WORK ORDER:
Please reproduce the data in its entirety, word for word.

GIVEN INFORMATION:

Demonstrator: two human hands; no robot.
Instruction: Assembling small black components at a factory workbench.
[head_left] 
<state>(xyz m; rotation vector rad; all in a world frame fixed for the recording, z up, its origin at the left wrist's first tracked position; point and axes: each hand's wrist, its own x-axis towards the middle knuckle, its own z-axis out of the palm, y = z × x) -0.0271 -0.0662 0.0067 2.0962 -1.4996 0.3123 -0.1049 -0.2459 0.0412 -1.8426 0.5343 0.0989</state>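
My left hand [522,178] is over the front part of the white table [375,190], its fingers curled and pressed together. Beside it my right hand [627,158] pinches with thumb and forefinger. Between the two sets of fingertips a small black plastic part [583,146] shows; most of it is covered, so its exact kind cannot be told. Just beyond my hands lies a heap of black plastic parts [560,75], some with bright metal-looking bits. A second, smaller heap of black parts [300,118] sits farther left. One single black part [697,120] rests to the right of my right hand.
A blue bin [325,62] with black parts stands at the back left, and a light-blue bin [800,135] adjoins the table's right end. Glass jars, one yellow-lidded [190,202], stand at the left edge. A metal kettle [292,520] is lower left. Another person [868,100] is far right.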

EXERCISE RESPONSE:
Demonstrator: two human hands; no robot.
Instruction: Assembling small black components at a factory workbench.
[head_left] 
<state>(xyz m; rotation vector rad; all in a world frame fixed for the recording, z up, its origin at the left wrist's first tracked position; point and axes: each hand's wrist, its own x-axis towards the middle knuckle, its own z-axis out of the palm, y = z × x) -0.0271 -0.0662 0.0067 2.0962 -1.4996 0.3123 -0.1049 -0.2459 0.0412 -1.8426 0.5343 0.0989</state>
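My left hand [522,178] is over the front part of the white table [375,190], its fingers curled and pressed together. Beside it my right hand [627,158] pinches with thumb and forefinger. Between the two sets of fingertips a small black plastic part [583,146] shows; most of it is covered, so its exact kind cannot be told. Just beyond my hands lies a heap of black plastic parts [560,75], some with bright metal-looking bits. A second, smaller heap of black parts [300,118] sits farther left. One single black part [697,120] rests to the right of my right hand.
A blue bin [325,62] with black parts stands at the back left, and a light-blue bin [800,135] adjoins the table's right end. Glass jars, one yellow-lidded [190,202], stand at the left edge. A metal kettle [292,520] is lower left. Another person [868,100] is far right.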

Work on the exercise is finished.